The previous lesson explored Ray's core concepts and how they work. We learned how to define Ray _tasks_, run them, and retrieve the results. We  also started learning about how Ray schedules tasks in a distributed environment.

This lesson completes the discussion of Ray tasks by exploring how task dependencies are handled. We'll also look under the hood at Ray's architecture and runtime behavior.

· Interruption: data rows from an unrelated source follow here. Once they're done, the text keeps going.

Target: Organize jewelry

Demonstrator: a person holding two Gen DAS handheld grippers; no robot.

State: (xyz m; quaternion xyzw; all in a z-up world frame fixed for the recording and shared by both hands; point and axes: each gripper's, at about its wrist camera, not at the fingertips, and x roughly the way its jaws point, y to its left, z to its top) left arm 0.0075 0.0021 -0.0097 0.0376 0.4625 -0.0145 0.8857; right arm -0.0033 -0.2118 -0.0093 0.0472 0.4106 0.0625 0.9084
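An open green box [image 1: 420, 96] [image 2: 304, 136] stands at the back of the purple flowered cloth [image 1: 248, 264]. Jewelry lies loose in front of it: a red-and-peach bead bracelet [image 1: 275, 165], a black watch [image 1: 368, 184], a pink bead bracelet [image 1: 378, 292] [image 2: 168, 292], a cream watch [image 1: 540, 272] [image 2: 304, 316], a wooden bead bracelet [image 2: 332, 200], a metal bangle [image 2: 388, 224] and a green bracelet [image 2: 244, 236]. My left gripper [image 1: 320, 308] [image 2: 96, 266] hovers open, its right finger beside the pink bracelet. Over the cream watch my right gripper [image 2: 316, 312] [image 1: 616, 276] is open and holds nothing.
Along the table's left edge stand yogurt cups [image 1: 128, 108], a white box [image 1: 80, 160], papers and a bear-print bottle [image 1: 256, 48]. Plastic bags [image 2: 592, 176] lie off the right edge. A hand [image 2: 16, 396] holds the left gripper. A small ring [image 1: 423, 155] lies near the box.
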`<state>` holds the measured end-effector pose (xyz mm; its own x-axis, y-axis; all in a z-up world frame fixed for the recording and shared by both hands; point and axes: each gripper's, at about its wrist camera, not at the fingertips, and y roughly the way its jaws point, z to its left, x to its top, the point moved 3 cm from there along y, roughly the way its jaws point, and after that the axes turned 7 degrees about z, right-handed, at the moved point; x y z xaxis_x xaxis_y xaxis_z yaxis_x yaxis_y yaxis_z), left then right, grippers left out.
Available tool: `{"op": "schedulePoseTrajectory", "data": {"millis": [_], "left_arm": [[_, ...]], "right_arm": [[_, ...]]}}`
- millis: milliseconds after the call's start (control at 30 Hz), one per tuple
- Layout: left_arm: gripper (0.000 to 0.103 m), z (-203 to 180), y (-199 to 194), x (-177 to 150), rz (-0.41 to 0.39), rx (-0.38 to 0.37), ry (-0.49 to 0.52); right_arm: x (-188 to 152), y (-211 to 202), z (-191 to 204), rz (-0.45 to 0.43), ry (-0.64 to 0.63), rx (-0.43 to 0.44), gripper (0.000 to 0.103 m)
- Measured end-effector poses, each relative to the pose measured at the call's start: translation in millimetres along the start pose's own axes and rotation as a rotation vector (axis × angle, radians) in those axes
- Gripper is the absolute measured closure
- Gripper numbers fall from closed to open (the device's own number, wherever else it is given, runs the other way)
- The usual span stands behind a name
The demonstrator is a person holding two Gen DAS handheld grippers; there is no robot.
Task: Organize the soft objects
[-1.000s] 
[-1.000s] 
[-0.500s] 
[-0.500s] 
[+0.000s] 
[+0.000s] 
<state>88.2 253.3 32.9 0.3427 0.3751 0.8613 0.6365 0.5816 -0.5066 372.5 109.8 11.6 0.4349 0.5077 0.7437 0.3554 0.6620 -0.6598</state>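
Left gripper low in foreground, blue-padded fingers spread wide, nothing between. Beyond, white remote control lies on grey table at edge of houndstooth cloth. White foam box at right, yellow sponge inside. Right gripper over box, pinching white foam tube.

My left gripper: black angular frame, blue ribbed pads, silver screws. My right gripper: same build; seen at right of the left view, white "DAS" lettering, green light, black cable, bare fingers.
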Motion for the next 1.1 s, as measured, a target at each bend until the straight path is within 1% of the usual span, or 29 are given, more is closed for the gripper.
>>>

> **Tip:** Recall that the [Ray Package Reference](https://ray.readthedocs.io/en/latest/package-ref.html) in the [Ray Docs](https://ray.readthedocs.io/en/latest/) is useful for exploring the API features we'll learn.

In [1]:
# Imports and initialize Ray. We're adding NumPy for the examples and the tutorial `util` library:

import ray, time, sys    # New notebook, so new process
import numpy as np       # Used for examples
sys.path.append('..')    # Import our own libraries starting in the project root directory

from util.printing import pnd, pd

In [2]:
ray.init(ignore_reinit_error=True)

2020-04-06 13:29:41,448	INFO resource_spec.py:204 -- Starting Ray with 4.05 GiB memory available for workers and up to 2.03 GiB for objects. You can adjust these settings with ray.init(memory=<bytes>, object_store_memory=<bytes>).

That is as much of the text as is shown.